### What the task requires
Retype each line of the listing below, from the first through the one holding "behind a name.", with no other lines.

### Data excerpt

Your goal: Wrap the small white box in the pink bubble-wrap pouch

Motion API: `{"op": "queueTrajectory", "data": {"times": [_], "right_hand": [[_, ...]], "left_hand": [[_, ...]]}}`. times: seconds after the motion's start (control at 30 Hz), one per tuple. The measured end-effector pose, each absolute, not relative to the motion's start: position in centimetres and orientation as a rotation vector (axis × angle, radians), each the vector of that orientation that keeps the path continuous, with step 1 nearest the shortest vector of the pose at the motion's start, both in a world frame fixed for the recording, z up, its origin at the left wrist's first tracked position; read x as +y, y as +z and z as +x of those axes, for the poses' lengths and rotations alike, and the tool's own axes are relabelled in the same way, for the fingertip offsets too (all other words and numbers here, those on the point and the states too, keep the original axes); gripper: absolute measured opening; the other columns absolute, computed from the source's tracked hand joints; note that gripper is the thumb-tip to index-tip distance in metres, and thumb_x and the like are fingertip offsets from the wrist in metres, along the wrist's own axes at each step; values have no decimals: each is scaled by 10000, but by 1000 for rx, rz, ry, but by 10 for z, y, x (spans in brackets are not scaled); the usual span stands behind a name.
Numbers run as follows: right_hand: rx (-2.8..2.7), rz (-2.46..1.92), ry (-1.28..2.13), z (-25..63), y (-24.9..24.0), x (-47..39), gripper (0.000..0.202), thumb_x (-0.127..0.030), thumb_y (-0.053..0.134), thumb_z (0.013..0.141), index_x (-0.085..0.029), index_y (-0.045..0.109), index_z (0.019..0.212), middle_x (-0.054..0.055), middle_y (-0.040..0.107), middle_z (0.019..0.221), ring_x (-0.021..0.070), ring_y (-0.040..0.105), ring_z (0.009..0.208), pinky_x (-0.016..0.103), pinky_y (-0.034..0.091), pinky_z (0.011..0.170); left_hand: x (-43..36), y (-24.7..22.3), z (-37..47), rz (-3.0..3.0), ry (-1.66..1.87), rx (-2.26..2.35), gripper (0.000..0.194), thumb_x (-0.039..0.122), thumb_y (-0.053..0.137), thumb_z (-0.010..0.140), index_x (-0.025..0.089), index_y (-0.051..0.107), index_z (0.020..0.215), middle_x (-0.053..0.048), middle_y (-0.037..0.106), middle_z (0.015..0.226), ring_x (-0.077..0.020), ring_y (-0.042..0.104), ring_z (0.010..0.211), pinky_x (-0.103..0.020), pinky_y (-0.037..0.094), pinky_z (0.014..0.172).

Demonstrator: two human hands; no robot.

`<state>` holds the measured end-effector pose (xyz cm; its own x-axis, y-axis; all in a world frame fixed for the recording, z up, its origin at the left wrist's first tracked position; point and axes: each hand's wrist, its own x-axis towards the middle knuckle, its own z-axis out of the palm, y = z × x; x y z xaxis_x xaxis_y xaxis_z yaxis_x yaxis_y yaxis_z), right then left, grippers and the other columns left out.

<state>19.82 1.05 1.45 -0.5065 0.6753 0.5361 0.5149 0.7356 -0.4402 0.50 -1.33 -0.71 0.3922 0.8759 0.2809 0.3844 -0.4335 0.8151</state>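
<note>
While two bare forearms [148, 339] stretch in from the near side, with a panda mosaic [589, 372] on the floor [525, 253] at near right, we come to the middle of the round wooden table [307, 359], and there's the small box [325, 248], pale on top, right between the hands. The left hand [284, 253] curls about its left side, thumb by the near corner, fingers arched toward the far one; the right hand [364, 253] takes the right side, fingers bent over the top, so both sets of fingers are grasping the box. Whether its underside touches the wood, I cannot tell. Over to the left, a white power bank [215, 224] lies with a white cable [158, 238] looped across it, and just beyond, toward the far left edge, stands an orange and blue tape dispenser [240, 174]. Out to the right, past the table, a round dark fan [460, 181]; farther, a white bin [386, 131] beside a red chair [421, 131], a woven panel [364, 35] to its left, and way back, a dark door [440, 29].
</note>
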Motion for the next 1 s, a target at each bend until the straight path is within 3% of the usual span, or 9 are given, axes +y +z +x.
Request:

### Completed exercise
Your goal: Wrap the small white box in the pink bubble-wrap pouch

Motion API: `{"op": "queueTrajectory", "data": {"times": [_], "right_hand": [[_, ...]], "left_hand": [[_, ...]]}}`. times: seconds after the motion's start (control at 30 Hz), one per tuple. The measured end-effector pose, each absolute, not relative to the motion's start: position in centimetres and orientation as a rotation vector (axis × angle, radians), each the vector of that orientation that keeps the path continuous, with step 1 nearest the shortest vector of the pose at the motion's start, both in a world frame fixed for the recording, z up, its origin at the left wrist's first tracked position; read x as +y, y as +z and z as +x of those axes, for the poses' lengths and rotations alike, and the tool's own axes are relabelled in the same way, for the fingertip offsets too (all other words and numbers here, those on the point and the states too, keep the original axes); gripper: absolute measured opening; the other columns absolute, computed from the source's tracked hand joints; note that gripper is the thumb-tip to index-tip distance in metres, and thumb_x and the like are fingertip offsets from the wrist in metres, along the wrist's own axes at each step; values have no decimals: each is scaled by 10000, but by 1000 for rx, rz, ry, but by 10 for z, y, x (spans in brackets are not scaled); the usual span stands behind a name.

This answer is now finished.